28 de junho de 2015

CRÍTICA: A mulher sem cabeça

La mujer sin cabeza, 2008, Lucrecia Martel

Por Lorena Fragoso


A noção de que o sentimento de culpa é sempre nocivo para quem o possui faz parte do senso comum. Segundo Freud, em “O mal-estar da cultura”, o sentimento de culpa é uma “variação topográfica da angústia”. Tal angústia, quando atrelada à dúvida de não saber o que realmente aconteceu, abala a sanidade do indivíduo a ponto de levantar questionamentos constantes sobre o que si mesmo e sobre o que é real ou não.

Essa é a situação apresentada por Vero, protagonista do filme de Lucrecia Martel, lançado em 2008. Após um acidente que a faz passar por cima de algo/alguém no meio da estrada, a personagem parece realmente perder a cabeça diante da confusão que se passa dentro de si, sem saber se atropelou um animal ou um ser humano.
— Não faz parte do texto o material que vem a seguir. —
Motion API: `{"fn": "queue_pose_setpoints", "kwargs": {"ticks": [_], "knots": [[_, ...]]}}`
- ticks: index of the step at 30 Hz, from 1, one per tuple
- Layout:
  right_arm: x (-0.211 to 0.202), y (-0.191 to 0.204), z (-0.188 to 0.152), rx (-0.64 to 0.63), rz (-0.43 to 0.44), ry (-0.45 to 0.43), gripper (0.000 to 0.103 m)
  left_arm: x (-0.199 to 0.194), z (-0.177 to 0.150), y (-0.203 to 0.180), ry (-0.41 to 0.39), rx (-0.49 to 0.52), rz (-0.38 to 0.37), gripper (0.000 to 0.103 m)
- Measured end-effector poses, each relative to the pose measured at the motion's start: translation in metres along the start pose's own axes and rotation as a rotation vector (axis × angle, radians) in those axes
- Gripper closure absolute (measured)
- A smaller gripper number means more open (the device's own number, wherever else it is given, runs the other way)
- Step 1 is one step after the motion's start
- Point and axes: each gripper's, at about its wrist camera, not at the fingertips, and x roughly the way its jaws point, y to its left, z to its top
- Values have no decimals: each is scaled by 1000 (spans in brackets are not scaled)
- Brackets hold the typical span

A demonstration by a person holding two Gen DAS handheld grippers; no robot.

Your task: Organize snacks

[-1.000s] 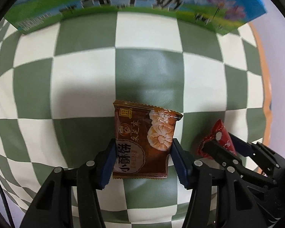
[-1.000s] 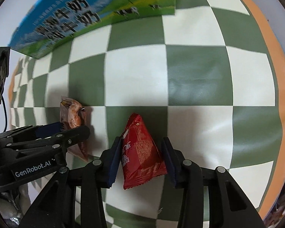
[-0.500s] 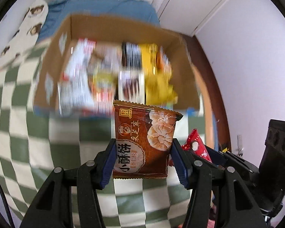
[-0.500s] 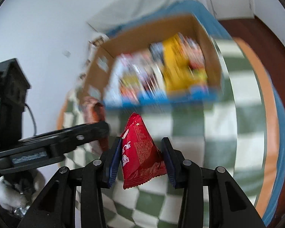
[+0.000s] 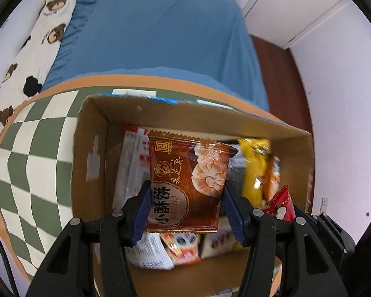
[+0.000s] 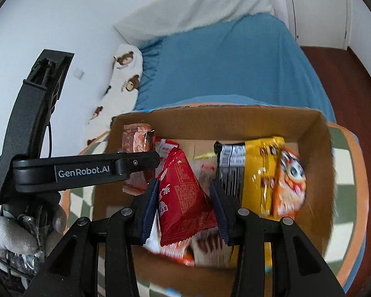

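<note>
Now each hand-held gripper pinches its packet — brown pastry packet (image 5: 185, 185) left, red packet (image 6: 183, 198) right.

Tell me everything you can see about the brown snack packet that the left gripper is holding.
The brown snack packet is a flat, glossy plastic pouch with zigzag crimped ends, white Chinese lettering, a round emblem and a picture of pale pastries. It looks sealed and unopened. It stands upright, clamped at its lower sides between the blue pads of the left gripper. It hangs above the open cardboard box; whether it touches the snacks beneath is unclear. In the right wrist view it shows side-on.
</note>
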Motion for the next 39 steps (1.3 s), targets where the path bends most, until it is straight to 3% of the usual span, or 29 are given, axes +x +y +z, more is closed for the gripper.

O papel estrelado por Maria Onetto reflete uma mulher perdida, que acaba por esquecer o número do seu escritório e até mesmo a sua função no trabalho, quando chega ao consultório onde trabalha como dentista e pensa ser apenas uma paciente, entre outras situações onde demonstra não estar consciente de si e do que acontece em sua volta. Tendo como base a ideia de que o espectador se personifica e se vê refletido em personagens diante de certas situações, durante todo o filme o sentimento de culpa e de dúvida é transferido para quem o assiste. Logo após o acidente, a câmera mostra um corpo estirado no chão, aparentemente de um animal que pertencia às crianças mostradas previamente brincando naquele mesmo lugar. O espectador, convencido daquilo que viu, passa a duvidar de si mesmo quando Lucrecia Martel faz um trabalho brilhante de suspense crescente, revelando lentamente informações que de alguma forma estão interligadas ao acidente. A tensão é intensificada na mesma proporção da angústia sentida pela personagem.

A atenção da diretora aos detalhes enriquece a história em níveis absurdos. Dentro do carro de Vero, antes do acidente acontecer, é possível enxergar a marca de uma mão de uma criança que tem destaque no vidro devido ao ar empoeirado da estrada. Após o acidente, a marca daquela mão é substituída por outras duas, posicionadas como se estivessem estendidas. Além disso, durante todo o filme é possível perceber que Vero está sempre em evidência enquanto os acontecimentos ao seu redor, seja em cenas onde ela está no plano de fundo ou à frente de outros personagens, estão sempre desfocados, simbolizando exatamente como ela está se sentindo naquele momento. Perdida. Sem foco. Também é válido destacar a presença freqüente de cenas onde a fotografia enquadra a personagem apenas dos ombros pra baixo, como se ela realmente estivesse sem cabeça; destacando-se aqui a cena onde Vero observa angustiada pela janela quando o seu marido retira a carcaça de um animal de dentro de casa.

Lucrecia Martel nos dá um leque de reflexões e dúvidas como se nós mesmos fôssemos cúmplices daquele roteiro, daquela história. O espectador se vê tão imerso na inquietude quanto Vero, que ao final do filme tinge seus cabelos de outra cor simbolizando um novo momento de sua vida, onde tudo aquilo foi deixado pra trás. Entretanto, o filme deixa em aberto todas as perguntas que foram feitas: não se sabe realmente o que aconteceu naquele acidente; de quem ou de quê era o corpo estendido na estrada. Não se sabe se a noite vivida no hotel após o acidente realmente aconteceu ou foi apenas um delírio, especialmente pelo jogo de luz utilizado onde o seu cunhado está frequentemente em meio às sombras. Perdemos a cabeça junto com Vero e seguimos em frente ao vermos a tela escurecer, igual aos seus cabelos, deixando pra trás toda a culpa e responsabilidade que aquela história nos trouxe. 

Um comentário:

  1. Esse filme, assim como "Enemy" do Villeneuve, nos dá incrível sensação de "O que está acontecendo?", e os cortes e enquadramentos são espetaculares e sutis. Gostei muito desse filme e pretendo rever para pegar todos os detalhes.